Exercise instructions:
Please retype only the lines below that run from the one containing "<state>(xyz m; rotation" through the last line, both included, without altering a word.
═══ Given material ═══
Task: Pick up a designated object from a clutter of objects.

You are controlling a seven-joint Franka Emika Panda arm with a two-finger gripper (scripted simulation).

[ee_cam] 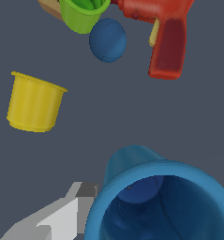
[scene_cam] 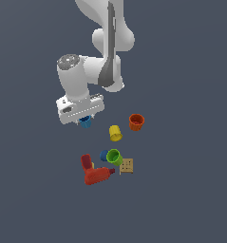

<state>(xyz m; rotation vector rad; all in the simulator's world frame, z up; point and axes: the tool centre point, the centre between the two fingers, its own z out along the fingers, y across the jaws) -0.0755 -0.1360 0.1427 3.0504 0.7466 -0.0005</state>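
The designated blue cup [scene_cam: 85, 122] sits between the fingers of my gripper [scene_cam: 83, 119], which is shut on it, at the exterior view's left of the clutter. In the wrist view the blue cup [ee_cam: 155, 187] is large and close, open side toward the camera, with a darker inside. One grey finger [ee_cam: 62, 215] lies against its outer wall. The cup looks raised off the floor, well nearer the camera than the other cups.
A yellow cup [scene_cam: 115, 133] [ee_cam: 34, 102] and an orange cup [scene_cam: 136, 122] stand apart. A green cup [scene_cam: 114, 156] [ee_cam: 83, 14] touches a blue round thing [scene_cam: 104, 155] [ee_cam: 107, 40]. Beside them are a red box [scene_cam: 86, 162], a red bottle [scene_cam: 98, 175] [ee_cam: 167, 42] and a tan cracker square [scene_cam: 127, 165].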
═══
Exercise answer:
<state>(xyz m; rotation vector rad; all in the simulator's world frame, z up; point and axes: the tool centre point, the centre between the two fingers, its own z out along the fingers, y across the jaws) -0.0755 -0.1360 0.1427 3.0504 0.7466 -0.0005</state>
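The designated blue cup [scene_cam: 85, 122] sits between the fingers of my gripper [scene_cam: 83, 119], which is shut on it, at the exterior view's left of the clutter. In the wrist view the blue cup [ee_cam: 155, 187] is large and close, open side toward the camera, with a darker inside. One grey finger [ee_cam: 62, 215] lies against its outer wall. The cup looks raised off the floor, well nearer the camera than the other cups.
A yellow cup [scene_cam: 115, 133] [ee_cam: 34, 102] and an orange cup [scene_cam: 136, 122] stand apart. A green cup [scene_cam: 114, 156] [ee_cam: 83, 14] touches a blue round thing [scene_cam: 104, 155] [ee_cam: 107, 40]. Beside them are a red box [scene_cam: 86, 162], a red bottle [scene_cam: 98, 175] [ee_cam: 167, 42] and a tan cracker square [scene_cam: 127, 165].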

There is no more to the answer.